Doesn’t it seem to you that there are too few official documents dealing with the problems of ecumenism? Given the shortage of materials various interpretations become possible.

I am sure that there simply are no secret materials on ecumenism which our church has at its disposal. Ther are materials, in process, but practically all of them dealing with this subject have been published in the church press, if not in full at least in reliable form. There is no sense in looking for a false bottom, some kind of secret, which the Orthodox church has covered up. I do not think that there is a shortage of material that prevents a correct orientation to this problem. Besides, this is a special question which it would be appropriate for someone who knows its essence to deal with. Serious analysis obviously requires competence. However, as regards a secret plan, actually there has been one for a rather extended period. But this is not a matter of secret documents but of such things on which documents are silent but which are real. Nowhere in the church press has there been a mention of what really was the chief motivation for our participation in ecumenical contacts. Overtly or covertly the church sought in them protection from the hostile state power. A multitude of cases are known where representatives of other churches saved church buildings and monasteries from closure. This started from the very beginning of the Russian church’s membership in WCC and continued to the end of the communist epoch.

Do you consider anti-ecumenical attitudes to be dominant today in the church?
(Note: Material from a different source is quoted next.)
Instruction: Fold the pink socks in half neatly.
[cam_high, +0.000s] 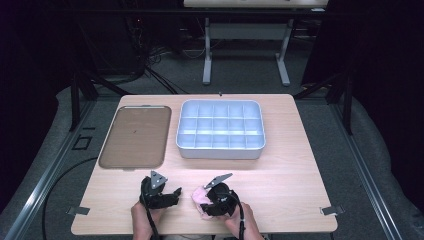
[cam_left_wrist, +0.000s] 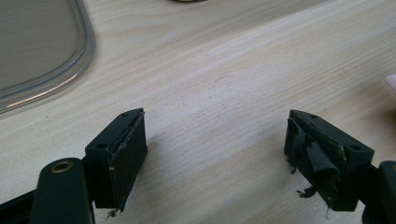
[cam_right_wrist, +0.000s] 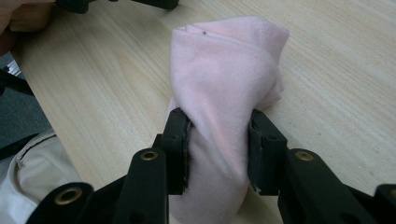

Church people have a rather healthy attitude not to engage in this polemic of extreme positions. Our church even in church political questions has not been subject to variability depending upon ephemeral circumstances of the present. I think the question of our further participation in WCC can be considered open, but whether contacts with other churches will continue I figure is not an issue. Contacts will continue in some form. I would add that in order to keep our flock steadfast with respect to intrigues of those who are trying to sow suspicion, we must have the most complete, logical, and frequent explanations of the position of our church on matters of contacts with the world of those who believe differently that are possible, and we must show persuasively that our Orthodox church and its hierarchy stand on the position of strict, pure Orthodoxy. Then there will be no opportunities for those who are looking for occasions to disturb the flock.